Single by Trinix and Mari Froes

from the album Origin
- Released: 2 May 2025
- Length: 2:15
- Label: RCA; Sony;
- Songwriters: Josh Chergui; Lois Serre; Mariana Froes; Seu Pereira;
- Producer: Trinix

Trinix singles chronology
| "Narina" (2025) | "Vaitimbora" (2025) | "Aje" (2025) |

Music video
- "Vaitimbora" on YouTube

= Vaitimbora =

"Vaitimbora" is a song written by Brazilian musician Seu Pereira and originally recorded by Brazilian singer Polyana Resende. A rendition by singer-songwriter Mari Froes was later remixed by French electronic music duo Trinix and released in May 2025 by RCA Records and Sony Music, from Trinix's fourth studio album, Origin (2025).

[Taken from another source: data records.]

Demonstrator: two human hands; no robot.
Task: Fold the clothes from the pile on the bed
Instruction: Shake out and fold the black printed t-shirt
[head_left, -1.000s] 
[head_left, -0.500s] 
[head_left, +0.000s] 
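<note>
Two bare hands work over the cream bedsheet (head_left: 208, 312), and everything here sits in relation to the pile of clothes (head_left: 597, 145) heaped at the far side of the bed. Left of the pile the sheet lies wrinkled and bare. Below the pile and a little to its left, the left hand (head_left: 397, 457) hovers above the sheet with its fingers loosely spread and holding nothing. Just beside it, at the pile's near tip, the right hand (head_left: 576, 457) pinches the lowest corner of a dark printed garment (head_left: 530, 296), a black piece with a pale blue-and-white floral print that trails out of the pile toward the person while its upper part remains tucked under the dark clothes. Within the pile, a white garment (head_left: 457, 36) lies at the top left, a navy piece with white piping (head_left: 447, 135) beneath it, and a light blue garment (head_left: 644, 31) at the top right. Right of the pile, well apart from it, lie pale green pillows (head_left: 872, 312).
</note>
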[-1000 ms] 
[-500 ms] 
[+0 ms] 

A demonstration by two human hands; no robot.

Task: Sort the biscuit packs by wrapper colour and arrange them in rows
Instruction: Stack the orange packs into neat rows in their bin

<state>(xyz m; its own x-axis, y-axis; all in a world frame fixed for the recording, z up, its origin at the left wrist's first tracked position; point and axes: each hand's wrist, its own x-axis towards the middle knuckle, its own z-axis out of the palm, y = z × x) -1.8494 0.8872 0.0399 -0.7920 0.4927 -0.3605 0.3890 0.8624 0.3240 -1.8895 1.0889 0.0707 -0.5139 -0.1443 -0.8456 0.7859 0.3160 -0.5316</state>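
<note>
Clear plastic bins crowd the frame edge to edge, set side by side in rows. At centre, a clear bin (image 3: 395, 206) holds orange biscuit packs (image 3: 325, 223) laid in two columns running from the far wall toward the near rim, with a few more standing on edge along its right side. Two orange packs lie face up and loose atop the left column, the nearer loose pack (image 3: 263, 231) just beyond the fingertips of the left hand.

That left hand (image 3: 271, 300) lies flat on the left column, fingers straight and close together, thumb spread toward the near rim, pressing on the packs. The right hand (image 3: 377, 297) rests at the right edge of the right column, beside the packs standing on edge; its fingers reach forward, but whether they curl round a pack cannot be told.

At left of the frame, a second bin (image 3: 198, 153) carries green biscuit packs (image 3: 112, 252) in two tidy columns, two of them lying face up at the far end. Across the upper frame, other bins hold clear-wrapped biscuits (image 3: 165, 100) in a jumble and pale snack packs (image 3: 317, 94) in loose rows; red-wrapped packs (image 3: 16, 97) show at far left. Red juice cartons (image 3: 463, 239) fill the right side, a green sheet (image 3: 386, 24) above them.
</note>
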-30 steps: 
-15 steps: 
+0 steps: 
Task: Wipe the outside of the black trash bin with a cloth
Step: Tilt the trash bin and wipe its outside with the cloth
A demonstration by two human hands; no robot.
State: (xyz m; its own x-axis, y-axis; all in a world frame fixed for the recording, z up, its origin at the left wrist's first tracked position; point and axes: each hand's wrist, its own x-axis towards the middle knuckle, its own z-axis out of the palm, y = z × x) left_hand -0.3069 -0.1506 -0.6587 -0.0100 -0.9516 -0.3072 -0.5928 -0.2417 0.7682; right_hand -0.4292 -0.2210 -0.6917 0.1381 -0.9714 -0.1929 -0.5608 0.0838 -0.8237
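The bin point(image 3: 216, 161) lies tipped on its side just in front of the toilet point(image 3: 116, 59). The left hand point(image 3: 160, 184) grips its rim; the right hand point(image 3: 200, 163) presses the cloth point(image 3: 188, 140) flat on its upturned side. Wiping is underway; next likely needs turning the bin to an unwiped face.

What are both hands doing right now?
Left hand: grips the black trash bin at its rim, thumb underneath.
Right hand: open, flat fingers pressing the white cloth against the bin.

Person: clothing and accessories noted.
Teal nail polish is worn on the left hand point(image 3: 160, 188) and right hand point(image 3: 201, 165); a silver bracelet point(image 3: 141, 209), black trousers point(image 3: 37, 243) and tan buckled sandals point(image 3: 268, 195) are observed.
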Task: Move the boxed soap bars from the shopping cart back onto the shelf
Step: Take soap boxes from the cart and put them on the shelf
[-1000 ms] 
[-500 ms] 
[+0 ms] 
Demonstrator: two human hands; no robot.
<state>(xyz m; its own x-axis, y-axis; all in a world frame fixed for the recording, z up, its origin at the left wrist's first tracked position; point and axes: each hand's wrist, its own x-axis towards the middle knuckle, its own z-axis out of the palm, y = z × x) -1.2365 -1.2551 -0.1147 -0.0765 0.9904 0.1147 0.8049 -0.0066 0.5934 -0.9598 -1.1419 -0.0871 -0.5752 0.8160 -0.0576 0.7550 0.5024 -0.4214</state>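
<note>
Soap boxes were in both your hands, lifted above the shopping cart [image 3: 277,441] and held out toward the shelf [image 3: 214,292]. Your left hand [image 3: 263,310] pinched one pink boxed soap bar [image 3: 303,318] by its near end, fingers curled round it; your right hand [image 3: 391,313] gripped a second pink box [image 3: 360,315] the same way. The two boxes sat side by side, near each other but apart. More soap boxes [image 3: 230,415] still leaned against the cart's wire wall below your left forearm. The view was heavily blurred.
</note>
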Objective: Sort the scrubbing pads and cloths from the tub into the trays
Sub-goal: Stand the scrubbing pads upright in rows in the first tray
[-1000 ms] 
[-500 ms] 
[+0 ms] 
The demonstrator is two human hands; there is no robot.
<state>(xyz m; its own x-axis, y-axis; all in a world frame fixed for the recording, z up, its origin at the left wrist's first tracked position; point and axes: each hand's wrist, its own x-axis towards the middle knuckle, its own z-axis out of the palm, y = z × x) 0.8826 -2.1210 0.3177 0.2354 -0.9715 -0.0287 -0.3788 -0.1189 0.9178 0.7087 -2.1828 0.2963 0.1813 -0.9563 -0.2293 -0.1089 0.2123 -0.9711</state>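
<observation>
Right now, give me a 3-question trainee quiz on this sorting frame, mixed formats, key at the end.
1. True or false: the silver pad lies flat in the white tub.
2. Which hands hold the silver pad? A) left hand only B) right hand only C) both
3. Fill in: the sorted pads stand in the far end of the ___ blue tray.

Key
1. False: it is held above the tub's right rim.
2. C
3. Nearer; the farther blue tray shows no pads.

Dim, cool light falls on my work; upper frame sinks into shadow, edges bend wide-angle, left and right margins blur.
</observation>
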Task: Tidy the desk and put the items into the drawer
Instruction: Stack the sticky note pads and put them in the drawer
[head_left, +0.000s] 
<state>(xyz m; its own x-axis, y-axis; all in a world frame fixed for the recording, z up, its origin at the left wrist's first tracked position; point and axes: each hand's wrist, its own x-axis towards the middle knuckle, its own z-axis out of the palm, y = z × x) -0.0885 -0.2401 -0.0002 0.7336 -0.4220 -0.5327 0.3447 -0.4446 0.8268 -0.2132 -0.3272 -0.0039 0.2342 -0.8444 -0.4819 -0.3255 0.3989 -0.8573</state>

The song's title is a contraction of "Vai-te embora", which translates to "go away". Lyrically, "Vaitimbora" contains references to Brazilian creatures such as Boitatá and Saci-Pererê. The song's hook "Arrepiou? Vai-te embora", which translates to "Do you have goosebumps? Go away!", evokes the supernatural spirits, omens and myths of the jungle that several generations have lived with.

==Trinix remix==
The collaboration between the artists came about after Froes went viral on social media with a video of herself singing a snippet of the original version of the song, giving Trinix the idea to remix it. After its release, the track became popular on TikTok and Instagram, with users creating videos on the theme of escape.

=== Production ===
The song evokes a summery vibe, blending elements of electronic music with Brazilian influences. It has been described as "a lush fusion of MPB-inspired melodies and sleek electronic production".

===Weekly charts===

Weekly chart performance for "Vaitimbora"
| Chart (2025) | Peak position |
|---|---|
| Belgium (Ultratop 50 Flanders) | 19 |
| Belgium (Ultratop 50 Wallonia) | 47 |
| France (SNEP) | 23 |
| Greece International (IFPI) | 71 |
| Luxembourg (Billboard) | 20 |
| Netherlands (Single Top 100) | 45 |
| Portugal (AFP) | 39 |
| Switzerland (Schweizer Hitparade) | 25 |

===Year-end charts===

Year-end chart performance for "Vaitimbora"
| Chart (2025) | Position |
|---|---|
| Belgium (Ultratop 50 Wallonia) | 183 |
| Switzerland (Schweizer Hitparade) | 72 |

=== Certifications ===

Certifications and sales for "Vaitimbora"
| Region | Certification | Certified units/sales |
| Belgium (BRMA) | Gold | 20,000^{‡} |
| France (SNEP) | Platinum | 200,000^{‡} |
| Hungary (MAHASZ) | Gold | 2,000^{‡} |
| Portugal (AFP) | Gold | 12,000^{‡} |
| Switzerland (IFPI Switzerland) | Gold | 15,000^{‡} |
^{‡} Sales+streaming figures based on certification alone.